--Aucune.

--Mademoiselle Anie vous plaît-elle?

--Je la trouve charmante, à tous les points de vue.

--Alors ne vous embarrassez pas de scrupules qui n'ont pas de raison d'être: vous n'entrez pas en rivalité avec M. d'Arjuzanx que mademoiselle Anie refuse.

--Ah! elle refuse! Elle refuse d'épouser d'Arjuzanx? Comment? Pourquoi?

Cela fut dit avec une vivacité qui frappa le notaire; évidemment ce sujet ne laissait pas Sixte indifférent.

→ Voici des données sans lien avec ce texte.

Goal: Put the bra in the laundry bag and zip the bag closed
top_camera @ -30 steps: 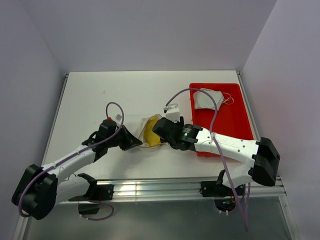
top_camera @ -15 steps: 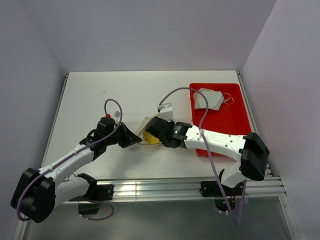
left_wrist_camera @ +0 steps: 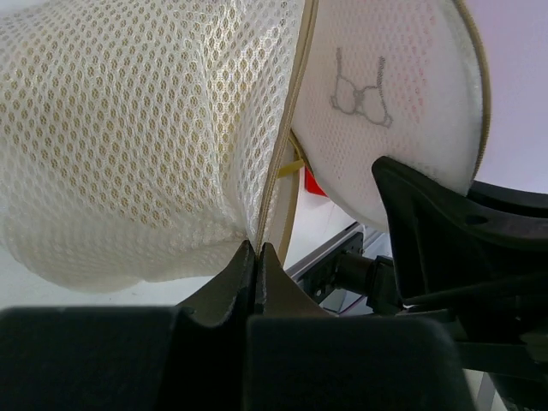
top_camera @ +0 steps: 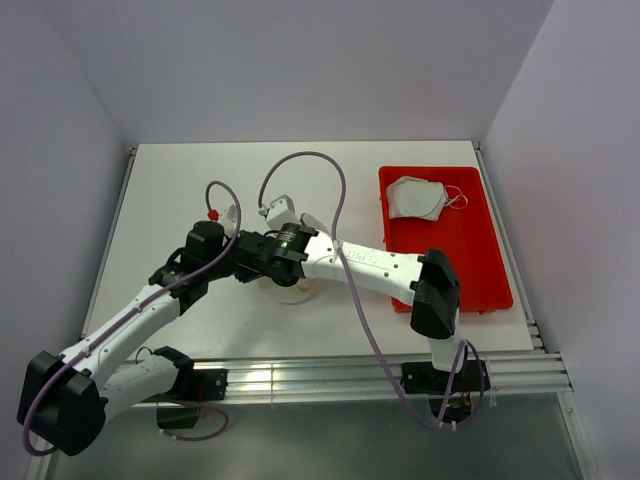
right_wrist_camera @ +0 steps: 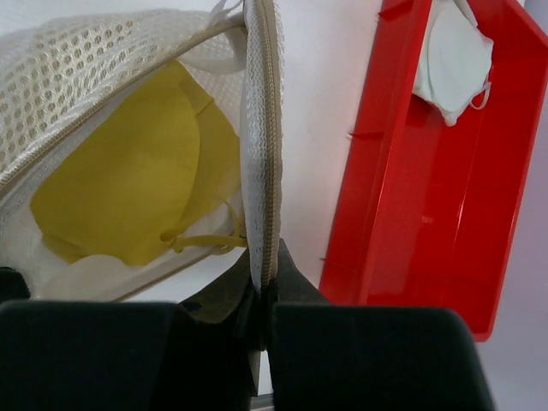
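Note:
The laundry bag (left_wrist_camera: 128, 145) is a white mesh pouch with a tan zipper rim, and its round lid (left_wrist_camera: 385, 94) bears a bra drawing. My left gripper (left_wrist_camera: 258, 248) is shut on the bag's rim seam. The mustard-yellow bra (right_wrist_camera: 128, 188) lies inside the bag, showing through the opening. My right gripper (right_wrist_camera: 265, 287) is shut on the zipper edge (right_wrist_camera: 267, 128) of the lid. In the top view both grippers, left (top_camera: 238, 268) and right (top_camera: 256, 262), meet over the bag (top_camera: 293, 291), which the arms mostly hide.
A red tray (top_camera: 470, 250) stands at the right of the table with a white-grey bra (top_camera: 415, 198) at its far end. The right arm stretches leftward across the table's middle. Cables loop above both wrists.
The right arm swung left past the bag and its gripper closed on the zipper edge. The bag shifted left under the arms, so the bra no longer shows from above.

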Tool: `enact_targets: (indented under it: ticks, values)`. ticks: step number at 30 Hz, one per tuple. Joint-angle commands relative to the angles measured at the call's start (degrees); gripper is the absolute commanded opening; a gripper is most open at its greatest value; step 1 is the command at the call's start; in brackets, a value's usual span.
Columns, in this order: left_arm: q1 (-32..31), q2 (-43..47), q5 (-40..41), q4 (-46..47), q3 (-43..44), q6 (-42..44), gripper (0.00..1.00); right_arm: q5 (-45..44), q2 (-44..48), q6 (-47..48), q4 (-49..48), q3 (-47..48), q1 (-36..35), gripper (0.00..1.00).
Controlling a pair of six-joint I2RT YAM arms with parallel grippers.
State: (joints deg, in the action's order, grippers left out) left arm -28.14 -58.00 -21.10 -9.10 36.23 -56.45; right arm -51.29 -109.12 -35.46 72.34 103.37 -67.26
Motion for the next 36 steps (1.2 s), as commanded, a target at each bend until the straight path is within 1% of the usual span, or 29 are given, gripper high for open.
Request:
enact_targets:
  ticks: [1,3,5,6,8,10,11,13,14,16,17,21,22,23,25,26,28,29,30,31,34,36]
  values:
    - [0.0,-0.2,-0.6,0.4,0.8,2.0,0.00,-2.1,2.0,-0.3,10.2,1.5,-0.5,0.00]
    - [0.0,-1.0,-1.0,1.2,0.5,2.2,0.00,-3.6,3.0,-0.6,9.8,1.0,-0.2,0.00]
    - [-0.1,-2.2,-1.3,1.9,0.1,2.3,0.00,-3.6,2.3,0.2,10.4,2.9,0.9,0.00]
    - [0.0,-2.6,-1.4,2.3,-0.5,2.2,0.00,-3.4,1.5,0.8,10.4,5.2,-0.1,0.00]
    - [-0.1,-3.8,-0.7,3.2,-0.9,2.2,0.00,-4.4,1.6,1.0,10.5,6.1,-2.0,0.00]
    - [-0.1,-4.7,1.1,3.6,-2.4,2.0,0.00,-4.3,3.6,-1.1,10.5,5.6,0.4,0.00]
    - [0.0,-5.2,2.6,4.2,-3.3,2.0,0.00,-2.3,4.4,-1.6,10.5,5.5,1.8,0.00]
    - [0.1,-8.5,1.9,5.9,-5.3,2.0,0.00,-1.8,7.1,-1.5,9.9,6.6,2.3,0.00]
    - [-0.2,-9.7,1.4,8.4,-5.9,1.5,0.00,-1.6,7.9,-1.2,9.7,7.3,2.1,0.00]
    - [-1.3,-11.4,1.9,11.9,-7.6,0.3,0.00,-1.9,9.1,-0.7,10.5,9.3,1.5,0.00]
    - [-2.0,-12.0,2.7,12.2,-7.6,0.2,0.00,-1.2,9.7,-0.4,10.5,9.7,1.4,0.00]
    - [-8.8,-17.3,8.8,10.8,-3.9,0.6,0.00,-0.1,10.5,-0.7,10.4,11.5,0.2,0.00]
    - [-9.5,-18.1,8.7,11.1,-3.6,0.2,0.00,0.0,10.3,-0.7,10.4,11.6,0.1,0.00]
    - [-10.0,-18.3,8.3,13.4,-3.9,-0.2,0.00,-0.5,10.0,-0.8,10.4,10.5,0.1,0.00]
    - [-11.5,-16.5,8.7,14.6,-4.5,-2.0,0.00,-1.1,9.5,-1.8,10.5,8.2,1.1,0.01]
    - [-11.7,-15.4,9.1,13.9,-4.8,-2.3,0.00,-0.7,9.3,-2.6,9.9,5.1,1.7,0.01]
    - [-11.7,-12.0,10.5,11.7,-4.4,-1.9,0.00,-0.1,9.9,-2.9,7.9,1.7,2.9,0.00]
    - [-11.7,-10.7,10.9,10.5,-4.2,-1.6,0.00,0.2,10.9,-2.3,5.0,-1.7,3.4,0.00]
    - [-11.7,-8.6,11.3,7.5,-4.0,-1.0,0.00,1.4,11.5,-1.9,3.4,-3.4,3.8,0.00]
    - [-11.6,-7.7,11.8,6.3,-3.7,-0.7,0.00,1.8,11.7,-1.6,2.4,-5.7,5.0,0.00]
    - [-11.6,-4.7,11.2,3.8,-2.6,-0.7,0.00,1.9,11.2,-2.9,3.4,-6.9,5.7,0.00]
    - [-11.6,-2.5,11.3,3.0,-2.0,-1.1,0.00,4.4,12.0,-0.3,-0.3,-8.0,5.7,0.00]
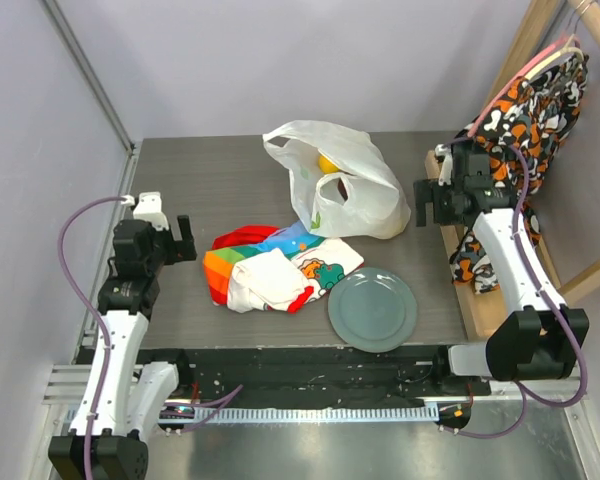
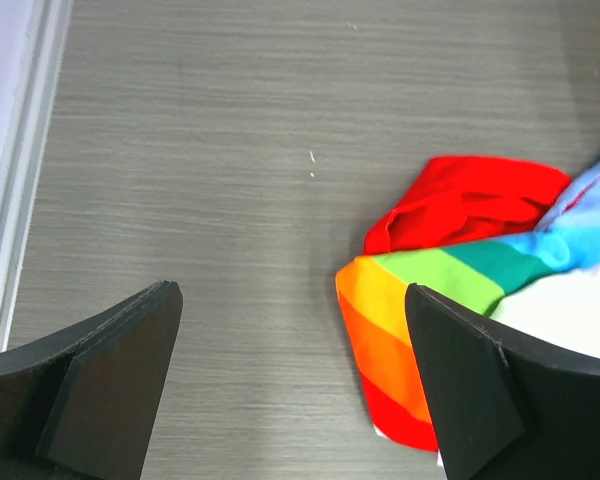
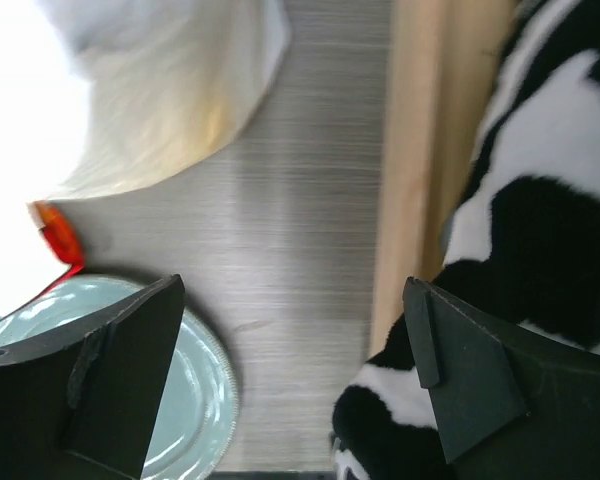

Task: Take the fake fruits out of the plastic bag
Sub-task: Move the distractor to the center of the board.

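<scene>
My left end effector (image 1: 185, 240) hovers over the left part of the grey tabletop (image 1: 210, 180), its two fingers spread wide with nothing between them. In the left wrist view the dark pads frame bare wood-grain surface, and the rainbow cloth (image 2: 450, 260) lies just ahead and to the right of the right-hand pad, apart from it.

That cloth sits crumpled near the middle of the tabletop, with red, orange, green and blue stripes on its left side and white printed panels on its right. Just to its right, at the near edge, rests a round grey-green plate (image 1: 372, 308), whose rim is close to the cloth's corner.

Behind the cloth and plate stands the plastic bag (image 1: 345, 185), white and crinkly, slumped in a heap with its handle loops up. A yellow fake fruit (image 1: 327, 163) shows through the opening at its top, inside the bag. I cannot make out the other pieces through the film.

My right end effector (image 1: 423, 205) hangs just to the right of the bag, its fingers also spread wide and holding nothing. From the right wrist view, the bag's lower edge lies ahead on the left, the plate near my left finger, and a wooden rail (image 3: 420, 150) runs along the right with a black, white and orange patterned fabric (image 1: 525, 110) hanging beyond it.
</scene>
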`<move>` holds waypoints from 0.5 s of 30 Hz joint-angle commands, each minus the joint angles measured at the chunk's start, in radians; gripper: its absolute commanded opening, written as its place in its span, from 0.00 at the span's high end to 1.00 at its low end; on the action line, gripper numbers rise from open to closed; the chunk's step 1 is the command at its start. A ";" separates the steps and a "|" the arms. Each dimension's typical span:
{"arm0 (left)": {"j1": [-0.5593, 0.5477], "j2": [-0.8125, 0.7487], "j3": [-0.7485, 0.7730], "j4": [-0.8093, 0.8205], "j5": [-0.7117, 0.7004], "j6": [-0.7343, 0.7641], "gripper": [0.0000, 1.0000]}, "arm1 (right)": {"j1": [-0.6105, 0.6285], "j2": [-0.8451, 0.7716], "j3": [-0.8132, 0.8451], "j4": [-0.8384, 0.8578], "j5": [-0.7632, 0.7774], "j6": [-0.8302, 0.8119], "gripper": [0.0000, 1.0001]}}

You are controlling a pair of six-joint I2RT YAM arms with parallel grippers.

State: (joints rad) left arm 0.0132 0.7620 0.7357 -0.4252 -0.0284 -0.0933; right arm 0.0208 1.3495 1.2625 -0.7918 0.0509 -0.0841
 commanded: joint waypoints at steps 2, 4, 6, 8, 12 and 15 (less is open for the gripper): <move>0.010 -0.023 0.001 -0.075 0.143 0.090 0.00 | 0.068 -0.136 -0.187 0.043 -0.215 -0.086 0.00; 0.013 -0.026 0.011 -0.130 0.232 0.188 0.00 | 0.106 -0.226 -0.357 0.095 -0.270 -0.190 0.00; 0.016 -0.044 0.008 -0.142 0.217 0.190 0.00 | 0.169 -0.271 -0.497 0.186 -0.306 -0.322 0.00; 0.019 -0.050 0.013 -0.165 0.217 0.225 0.00 | 0.258 -0.288 -0.538 0.252 -0.295 -0.371 0.00; 0.019 -0.020 0.048 -0.228 0.217 0.309 0.00 | 0.372 -0.208 -0.467 0.282 -0.273 -0.369 0.02; 0.019 0.071 0.092 -0.286 0.266 0.363 0.00 | 0.403 -0.165 -0.410 0.319 -0.284 -0.338 0.03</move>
State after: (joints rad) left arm 0.0246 0.7567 0.7464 -0.6262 0.1654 0.1654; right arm 0.3870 1.1534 0.7467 -0.6136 -0.2066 -0.4026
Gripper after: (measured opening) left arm 0.996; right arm 0.974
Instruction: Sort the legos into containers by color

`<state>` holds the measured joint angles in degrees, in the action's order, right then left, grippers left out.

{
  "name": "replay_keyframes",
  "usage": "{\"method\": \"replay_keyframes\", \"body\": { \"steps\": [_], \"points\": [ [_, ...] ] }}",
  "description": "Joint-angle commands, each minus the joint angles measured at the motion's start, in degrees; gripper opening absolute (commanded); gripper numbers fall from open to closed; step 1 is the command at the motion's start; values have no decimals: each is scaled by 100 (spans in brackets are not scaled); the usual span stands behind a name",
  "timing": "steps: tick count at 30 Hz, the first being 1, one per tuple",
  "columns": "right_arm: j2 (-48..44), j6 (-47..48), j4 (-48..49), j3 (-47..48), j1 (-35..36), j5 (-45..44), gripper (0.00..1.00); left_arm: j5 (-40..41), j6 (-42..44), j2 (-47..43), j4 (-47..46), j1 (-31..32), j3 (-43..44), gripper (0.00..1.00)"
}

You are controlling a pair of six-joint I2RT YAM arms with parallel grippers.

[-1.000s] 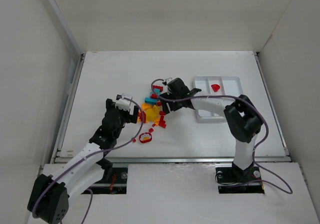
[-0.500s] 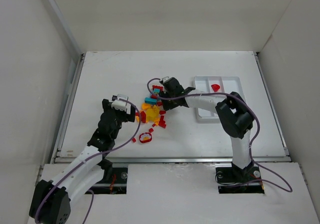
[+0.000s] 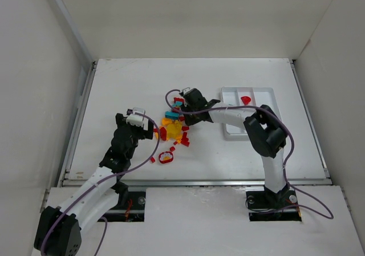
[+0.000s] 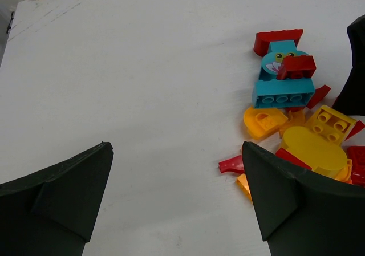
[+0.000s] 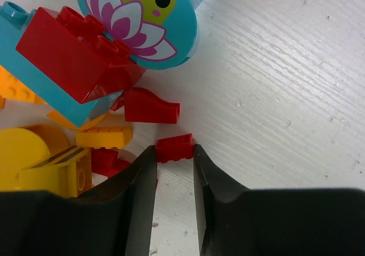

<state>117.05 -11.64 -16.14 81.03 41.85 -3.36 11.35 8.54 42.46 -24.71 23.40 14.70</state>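
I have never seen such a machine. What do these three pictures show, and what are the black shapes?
This is a robot with two arms fixed at the near edge of a white table. One picture looks down from above; the other two come from a camera on each wrist, so the black shapes are gripper fingers. A pile of small coloured bricks lies mid-table; a white tray nearby holds one red piece. The left gripper is open beside the pile, holding nothing. The right gripper pinches a small red brick at the pile's edge.
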Motion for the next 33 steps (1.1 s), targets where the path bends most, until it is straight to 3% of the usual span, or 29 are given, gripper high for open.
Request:
{"method": "replay_keyframes", "body": {
  "steps": [1, 4, 9, 13, 17, 25, 28, 29, 33],
  "points": [
    [98, -23, -21, 237, 61, -182, 12, -46, 17, -124, -350, -28, -11, 95],
    [-111, -75, -82, 176, 61, -472, 0, -46, 17, -124, -350, -28, -11, 95],
    [-999, -444, -82, -254, -430, -693, 0, -159, 17, -124, -350, -28, -11, 95],
    [-1676, -743, -82, -685, -1484, -693, 0, -160, 17, -124, -350, -28, -11, 95],
    [-1739, -814, -458, -826, -2564, -693, 0, -160, 17, -176, -350, -81, -11, 95],
    [-1405, -884, -583, -748, -3437, -789, 0, -160, 17, -176, -350, -81, -11, 95],
    [-1352, -788, -583, -616, -3490, -685, 14, -160, 69, -229, -350, -81, -11, 95],
    [-1291, -709, -583, -528, -3490, -684, 32, -160, 69, -229, -350, -81, -11, 95],
    [-1290, -594, -715, -413, -3490, -631, 62, -160, 69, -229, -350, -134, -11, 95]
  ]
}}
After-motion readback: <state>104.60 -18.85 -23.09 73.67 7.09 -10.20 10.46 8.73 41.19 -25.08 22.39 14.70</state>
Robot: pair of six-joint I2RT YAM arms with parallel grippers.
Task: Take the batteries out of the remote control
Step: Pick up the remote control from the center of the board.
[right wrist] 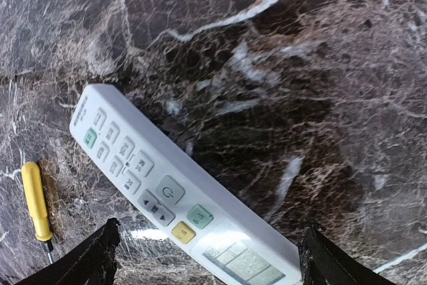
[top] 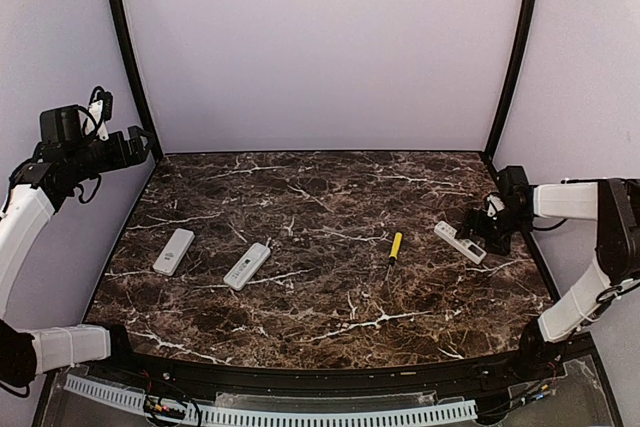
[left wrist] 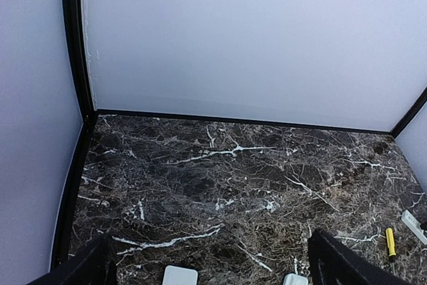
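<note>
Dark marble table (top: 320, 197), white walls. Remote control (right wrist: 167, 191) lies flat near the right edge, buttons up, long axis diagonal (top view: upper-left to lower-right). Its small-key end points away from the right gripper (right wrist: 210, 231), whose fingers are spread wide with the remote's near end between them. Only the top view shows two other remotes (top: 174, 251) (top: 247, 266) in full at the left. Left gripper (left wrist: 212, 238) is raised, spread and holding nothing. Yellow screwdriver (top: 395, 247) lies near.

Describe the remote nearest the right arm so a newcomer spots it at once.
On the marble table, go to the right edge, where the right gripper is, jaws open. The white remote lies beside it, buttons up, right of the yellow screwdriver. The left remote and middle remote lie far across the table.
</note>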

--Je n'ai pas reçu les confidences de la jeune fille, qui ignore ma démarche auprès de vous, cela va sans dire. Je ne peux donc pas vous répondre catégoriquement. Mais de celles du père, il résulte que M. d'Arjuzanx ne plaît pas, soit pour une raison, soit pour une autre; et, cela étant, la famille trouve convenable de ne pas prolonger des relations que le monde pourrait mal interpréter. D'ailleurs ces relations ne sont établies que sous condition suspensive, comme nous disons, nous autres gens de loi. Quand le baron a fait part à mon ami Barincq de son désir d'épouser mademoiselle Anie, celle-ci a répondu qu'à ce moment M. d'Arjuzanx lui était indifférent, et que, si on voulait d'elle un engagement immédiat, elle ne pouvait pas le prendre, puisqu'elle ne connaissait pas celui qu'on lui proposait; mais que, pour ne pas contrarier ses parents touchés par les avantages de cette alliance, elle était disposée à se rencontrer avec M. d'Arjuzanx comme celui-ci le désirait; si, en apprenant à le connaître, ses sentiments changeaient, elle accepterait ce mariage, sinon elle le refuserait. Il paraît que ses sentiments n'ont pas changé. Cette situation n'est-elle pas parfaitement nette!

--Il est vrai.

--Maintenant, pourquoi M. d'Arjuzanx ne s'est-il pas fait aimer? Je n'en sais rien. Vous qui êtes son camarade, vous pouvez mieux que moi répondre à cette question.

--Sait-on pourquoi l'on aime? Précisément parce je suis le camarade de M. d'Arjuzanx, je trouve qu'il a tout pour être aimé.